• **ASSIGNMENT**
Your copy should match the records below word for word and contain no pictures.

• **RECORD EXCERPTS**
--------------------------------
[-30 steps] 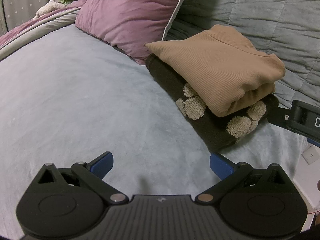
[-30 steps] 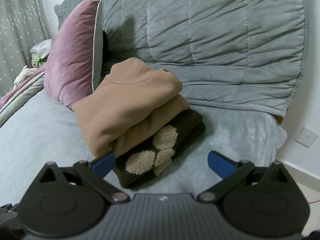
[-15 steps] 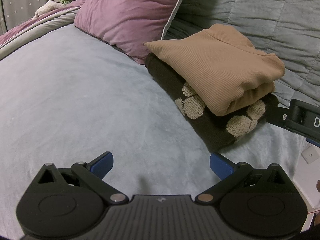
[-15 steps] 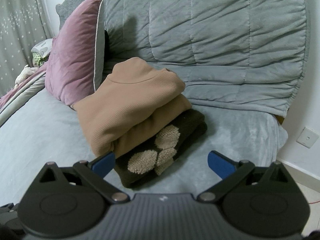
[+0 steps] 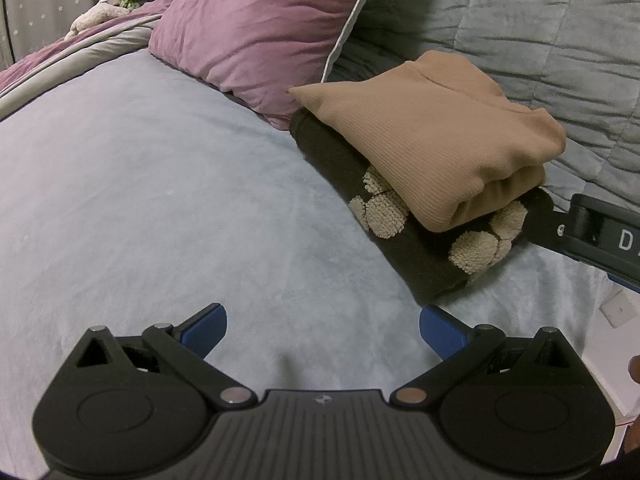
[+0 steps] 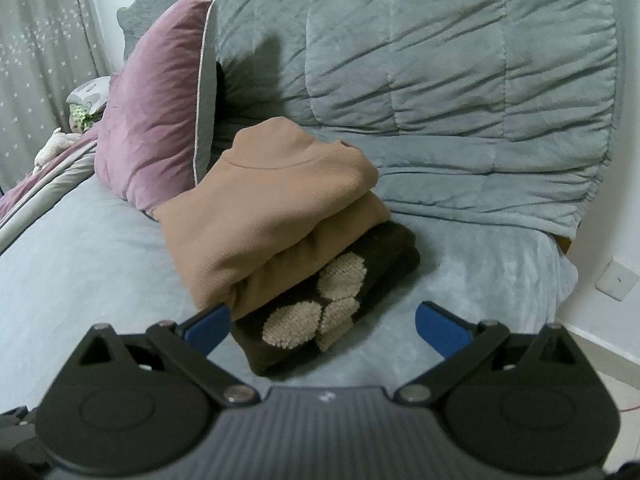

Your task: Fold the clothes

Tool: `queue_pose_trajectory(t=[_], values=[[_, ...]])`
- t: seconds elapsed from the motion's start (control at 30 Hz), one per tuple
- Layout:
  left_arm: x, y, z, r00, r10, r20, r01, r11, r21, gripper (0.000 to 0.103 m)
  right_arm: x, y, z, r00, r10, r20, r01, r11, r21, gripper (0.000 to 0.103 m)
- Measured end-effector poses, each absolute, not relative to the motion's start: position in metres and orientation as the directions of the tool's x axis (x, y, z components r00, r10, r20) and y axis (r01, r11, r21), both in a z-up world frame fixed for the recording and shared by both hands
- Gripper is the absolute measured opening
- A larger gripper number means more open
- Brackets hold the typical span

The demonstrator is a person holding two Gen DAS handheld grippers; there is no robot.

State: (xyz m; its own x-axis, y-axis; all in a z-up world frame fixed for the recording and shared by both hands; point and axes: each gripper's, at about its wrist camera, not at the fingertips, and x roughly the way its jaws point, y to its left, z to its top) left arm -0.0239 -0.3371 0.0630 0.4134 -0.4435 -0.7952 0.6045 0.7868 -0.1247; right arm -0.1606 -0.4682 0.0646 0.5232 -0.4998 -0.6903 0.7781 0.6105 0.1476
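Two folded tops stacked on the bed (image 5: 160, 200), tan (image 6: 264, 216) over brown (image 6: 376, 256) (paw-print patches), both grippers, left (image 5: 323, 330) and right (image 6: 323, 326), spread wide, empty.

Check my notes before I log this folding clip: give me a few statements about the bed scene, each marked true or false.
1. The folded tan ribbed top lies on the dark brown garment with cream tufted patches. True.
2. The left tool is clamped on cloth. False: it is open, holding nothing.
3. The mauve velvet pillow lies on top of the stack. False: it stands beside it.
4. The right tool is open. True.
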Motion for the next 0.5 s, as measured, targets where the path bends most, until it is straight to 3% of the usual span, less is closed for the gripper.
queue_pose_trajectory(t=[0.5], values=[[-0.036, -0.236, 0.099, 0.516, -0.354, -0.780, 0.470, 0.878, -0.088, 0.103, -0.145, -0.417, 0.095, 0.657, -0.405, -0.636, 0.640, 0.746, 0.185, 0.103]])
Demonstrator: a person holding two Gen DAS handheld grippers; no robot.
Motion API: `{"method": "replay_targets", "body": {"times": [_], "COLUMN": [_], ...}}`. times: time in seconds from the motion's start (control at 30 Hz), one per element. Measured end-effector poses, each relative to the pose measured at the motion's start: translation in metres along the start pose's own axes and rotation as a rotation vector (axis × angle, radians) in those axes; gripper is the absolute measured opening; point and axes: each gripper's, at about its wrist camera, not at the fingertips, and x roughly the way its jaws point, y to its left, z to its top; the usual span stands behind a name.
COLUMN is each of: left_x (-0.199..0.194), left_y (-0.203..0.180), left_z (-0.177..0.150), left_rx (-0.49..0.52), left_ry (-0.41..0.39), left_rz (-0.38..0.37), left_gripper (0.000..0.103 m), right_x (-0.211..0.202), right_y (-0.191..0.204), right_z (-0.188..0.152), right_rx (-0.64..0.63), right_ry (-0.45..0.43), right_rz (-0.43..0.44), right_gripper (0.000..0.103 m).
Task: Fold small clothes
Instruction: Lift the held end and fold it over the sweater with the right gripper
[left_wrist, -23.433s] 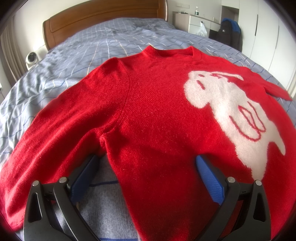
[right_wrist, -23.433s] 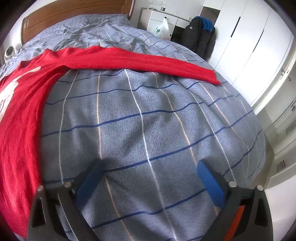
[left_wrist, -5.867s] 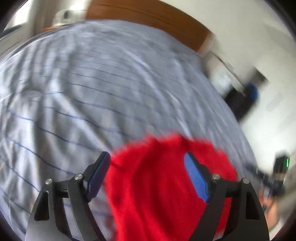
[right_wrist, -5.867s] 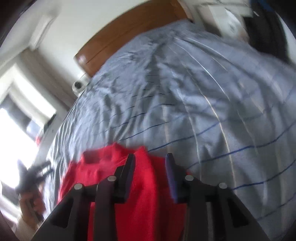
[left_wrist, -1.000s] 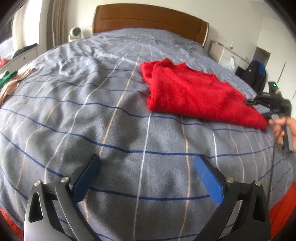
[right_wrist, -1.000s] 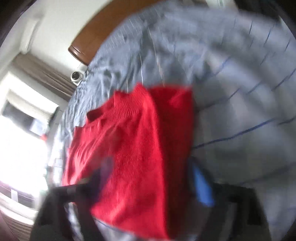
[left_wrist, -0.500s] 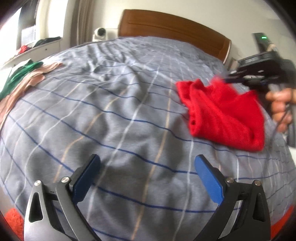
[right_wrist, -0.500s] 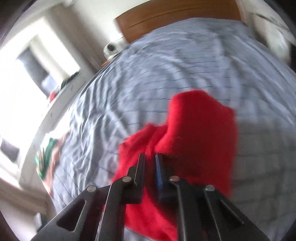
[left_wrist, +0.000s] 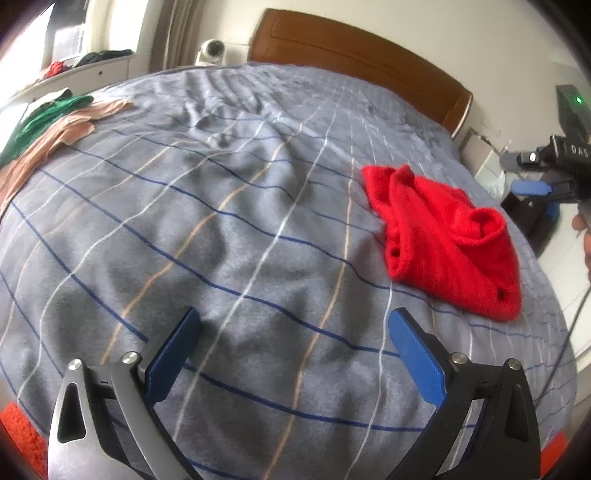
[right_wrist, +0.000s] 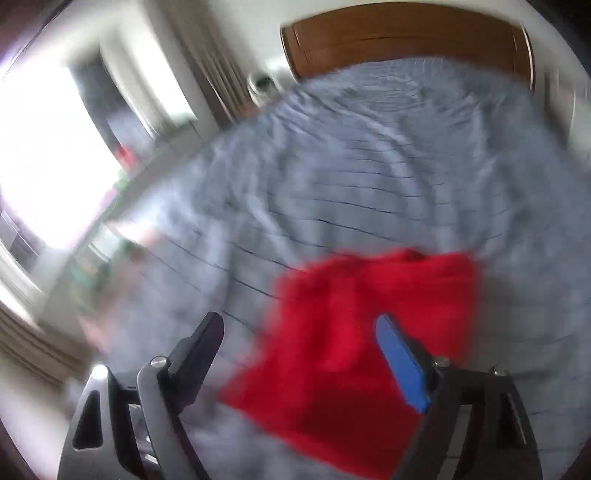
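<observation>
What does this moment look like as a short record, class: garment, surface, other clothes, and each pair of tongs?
garment: red knitted sweater, folded into a loose bundle, one corner rolled up
surface: grey checked bed cover, sweater lies on its right side in the left wrist view
other clothes: green and beige garments at the bed's far left edge
left tongs: open, over bare cover, holding nothing
right tongs: open, just above the sweater, not gripping it; view blurred
background: brown wooden headboard
</observation>
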Motion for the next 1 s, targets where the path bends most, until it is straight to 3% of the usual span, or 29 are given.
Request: {"method": "replay_targets", "body": {"times": [0.1, 0.17, 0.2, 0.23, 0.27, 0.33, 0.47, 0.53, 0.63, 0.7, 0.73, 0.83, 0.93, 1.0], "left_x": [-0.001, -0.002, -0.002, -0.002, -0.003, -0.005, -0.002, 0.0, 0.001, 0.0, 0.0, -0.001, -0.003, -0.003], "left_y": [-0.004, -0.004, -0.004, -0.004, -0.003, -0.002, -0.002, -0.003, -0.004, -0.003, -0.003, -0.004, -0.003, -0.002], "left_z": [-0.003, -0.004, -0.005, -0.005, -0.005, -0.006, -0.004, -0.004, -0.005, -0.006, -0.007, -0.009, -0.01, -0.008], "left_rx": [0.022, 0.029, 0.029, 0.028, 0.025, 0.02, 0.008, 0.01, 0.019, 0.022, 0.025, 0.039, 0.039, 0.024], "left_ry": [-0.002, 0.0, 0.002, 0.003, 0.003, 0.002, 0.01, 0.013, 0.015, 0.014, 0.016, 0.02, 0.018, 0.017], "left_rz": [0.003, 0.005, 0.006, 0.007, 0.006, -0.003, -0.015, -0.014, -0.007, -0.003, 0.002, 0.014, 0.008, 0.0], "left_gripper": [0.102, 0.102, 0.102, 0.102, 0.102, 0.102, 0.102, 0.102, 0.102, 0.102, 0.102, 0.102, 0.102, 0.102], "right_x": [0.02, 0.043, 0.059, 0.076, 0.082, 0.077, 0.021, -0.002, -0.012, 0.012, 0.028, 0.095, 0.072, 0.033], "right_y": [0.016, 0.043, 0.055, 0.06, 0.06, 0.039, -0.006, -0.009, 0.018, 0.043, 0.051, 0.062, 0.058, 0.048], "right_z": [-0.008, -0.018, -0.023, -0.033, -0.034, -0.034, -0.022, -0.014, -0.002, -0.008, -0.012, -0.039, -0.055, -0.055], "right_rx": [-0.051, -0.157, -0.219, -0.295, -0.316, -0.22, 0.04, 0.123, 0.111, 0.06, 0.05, 0.059, 0.096, 0.124], "right_ry": [0.091, 0.179, 0.239, 0.285, 0.283, 0.269, 0.108, 0.017, -0.081, -0.069, -0.045, 0.146, 0.051, -0.042], "right_rz": [0.034, 0.01, -0.045, -0.17, -0.24, -0.233, -0.118, -0.033, 0.039, 0.064, 0.074, 0.106, 0.156, 0.204], "right_gripper": [0.084, 0.084, 0.084, 0.081, 0.076, 0.012, 0.012, 0.012, 0.012, 0.012, 0.016, 0.051, 0.052, 0.063]}}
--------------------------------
• **RESPONSE**
[-30 steps] 
[-30 steps] 
[-15 steps] 
[-15 steps] 
[+0 steps] 
[+0 steps] 

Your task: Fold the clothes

Tool: `queue_pose_trajectory(t=[_], values=[[_, ...]])`
- t: seconds elapsed from the motion's start (control at 30 Hz), one per tuple
- Layout:
  left_arm: x, y, z, r00, r10, r20, r01, r11, r21, gripper (0.000 to 0.103 m)
  right_arm: x, y, z, r00, r10, r20, r01, r11, r21, gripper (0.000 to 0.103 m)
- Measured end-effector poses, each absolute, not relative to the motion's start: position in metres and orientation as the directions of the tool's x axis (x, y, z components r00, r10, r20) and y axis (r01, r11, r21), both in a z-up world frame fixed for the recording and shared by both hands
- Gripper is the absolute measured opening
- A larger gripper number means more open
- Brackets hold the typical span

The demonstrator is a person holding two Gen DAS handheld grippers; there is no robot.

State: (xyz m; its own x-axis, y-axis; all in a z-up world frame fixed for the recording and shared by both hands; point and axes: each gripper's, at about its wrist camera, not at the fingertips, and x roughly the way its jaws point, y to its left, z to its top) left arm -0.0239 -0.3371 0.0630 0.4134 -0.4435 -0.7952 0.6045 0.7868 -0.1247; right arm -0.1606 -0.4682 0.0646 0.5232 -0.4998 -0.6903 0.7781 0.6105 0.1476
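Two folded tops stacked on the bed (image 5: 160, 200), tan (image 6: 264, 216) over brown (image 6: 376, 256) (paw-print patches), both grippers, left (image 5: 323, 330) and right (image 6: 323, 326), spread wide, empty.

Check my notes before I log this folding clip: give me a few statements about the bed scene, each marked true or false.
1. The folded tan ribbed top lies on the dark brown garment with cream tufted patches. True.
2. The left tool is clamped on cloth. False: it is open, holding nothing.
3. The mauve velvet pillow lies on top of the stack. False: it stands beside it.
4. The right tool is open. True.
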Motion for the next 0.5 s, as measured, targets where the path bends most, until it is straight to 3% of the usual span, less is closed for the gripper.
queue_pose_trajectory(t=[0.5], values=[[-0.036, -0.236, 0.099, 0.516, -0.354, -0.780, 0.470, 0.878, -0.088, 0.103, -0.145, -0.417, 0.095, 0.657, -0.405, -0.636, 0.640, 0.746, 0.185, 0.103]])
Demonstrator: a person holding two Gen DAS handheld grippers; no robot.
Motion API: `{"method": "replay_targets", "body": {"times": [_], "COLUMN": [_], ...}}`. times: time in seconds from the motion's start (control at 30 Hz), one per element. Measured end-effector poses, each relative to the pose measured at the motion's start: translation in metres along the start pose's own axes and rotation as a rotation vector (axis × angle, radians) in those axes; gripper is the absolute measured opening; point and axes: each gripper's, at about its wrist camera, not at the fingertips, and x roughly the way its jaws point, y to its left, z to its top; the usual span stands behind a name.
COLUMN is each of: left_x (-0.199..0.194), left_y (-0.203..0.180), left_z (-0.177..0.150), left_rx (-0.49..0.52), left_ry (-0.41..0.39), left_rz (-0.38..0.37), left_gripper (0.000..0.103 m), right_x (-0.211..0.202), right_y (-0.191..0.204), right_z (-0.188..0.152), right_rx (-0.64..0.63), right_ry (-0.45..0.43), right_rz (-0.43..0.44), right_gripper (0.000..0.103 m).
Task: Fold small clothes
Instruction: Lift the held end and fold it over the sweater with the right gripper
[left_wrist, -23.433s] 
[right_wrist, -23.433s] 
[left_wrist, -5.867s] 
[right_wrist, -5.867s] 
[left_wrist, -1.000s] 
[right_wrist, -1.000s] 
[left_wrist, -0.500s] 
[right_wrist, -0.500s] 
[left_wrist, +0.000s] 
[right_wrist, +0.000s] 
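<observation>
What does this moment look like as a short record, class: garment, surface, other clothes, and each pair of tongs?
garment: red knitted sweater, folded into a loose bundle, one corner rolled up
surface: grey checked bed cover, sweater lies on its right side in the left wrist view
other clothes: green and beige garments at the bed's far left edge
left tongs: open, over bare cover, holding nothing
right tongs: open, just above the sweater, not gripping it; view blurred
background: brown wooden headboard
</observation>
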Motion for the next 1 s, targets where the path bends most, until it is straight to 3% of the usual span, or 29 are given.
Request: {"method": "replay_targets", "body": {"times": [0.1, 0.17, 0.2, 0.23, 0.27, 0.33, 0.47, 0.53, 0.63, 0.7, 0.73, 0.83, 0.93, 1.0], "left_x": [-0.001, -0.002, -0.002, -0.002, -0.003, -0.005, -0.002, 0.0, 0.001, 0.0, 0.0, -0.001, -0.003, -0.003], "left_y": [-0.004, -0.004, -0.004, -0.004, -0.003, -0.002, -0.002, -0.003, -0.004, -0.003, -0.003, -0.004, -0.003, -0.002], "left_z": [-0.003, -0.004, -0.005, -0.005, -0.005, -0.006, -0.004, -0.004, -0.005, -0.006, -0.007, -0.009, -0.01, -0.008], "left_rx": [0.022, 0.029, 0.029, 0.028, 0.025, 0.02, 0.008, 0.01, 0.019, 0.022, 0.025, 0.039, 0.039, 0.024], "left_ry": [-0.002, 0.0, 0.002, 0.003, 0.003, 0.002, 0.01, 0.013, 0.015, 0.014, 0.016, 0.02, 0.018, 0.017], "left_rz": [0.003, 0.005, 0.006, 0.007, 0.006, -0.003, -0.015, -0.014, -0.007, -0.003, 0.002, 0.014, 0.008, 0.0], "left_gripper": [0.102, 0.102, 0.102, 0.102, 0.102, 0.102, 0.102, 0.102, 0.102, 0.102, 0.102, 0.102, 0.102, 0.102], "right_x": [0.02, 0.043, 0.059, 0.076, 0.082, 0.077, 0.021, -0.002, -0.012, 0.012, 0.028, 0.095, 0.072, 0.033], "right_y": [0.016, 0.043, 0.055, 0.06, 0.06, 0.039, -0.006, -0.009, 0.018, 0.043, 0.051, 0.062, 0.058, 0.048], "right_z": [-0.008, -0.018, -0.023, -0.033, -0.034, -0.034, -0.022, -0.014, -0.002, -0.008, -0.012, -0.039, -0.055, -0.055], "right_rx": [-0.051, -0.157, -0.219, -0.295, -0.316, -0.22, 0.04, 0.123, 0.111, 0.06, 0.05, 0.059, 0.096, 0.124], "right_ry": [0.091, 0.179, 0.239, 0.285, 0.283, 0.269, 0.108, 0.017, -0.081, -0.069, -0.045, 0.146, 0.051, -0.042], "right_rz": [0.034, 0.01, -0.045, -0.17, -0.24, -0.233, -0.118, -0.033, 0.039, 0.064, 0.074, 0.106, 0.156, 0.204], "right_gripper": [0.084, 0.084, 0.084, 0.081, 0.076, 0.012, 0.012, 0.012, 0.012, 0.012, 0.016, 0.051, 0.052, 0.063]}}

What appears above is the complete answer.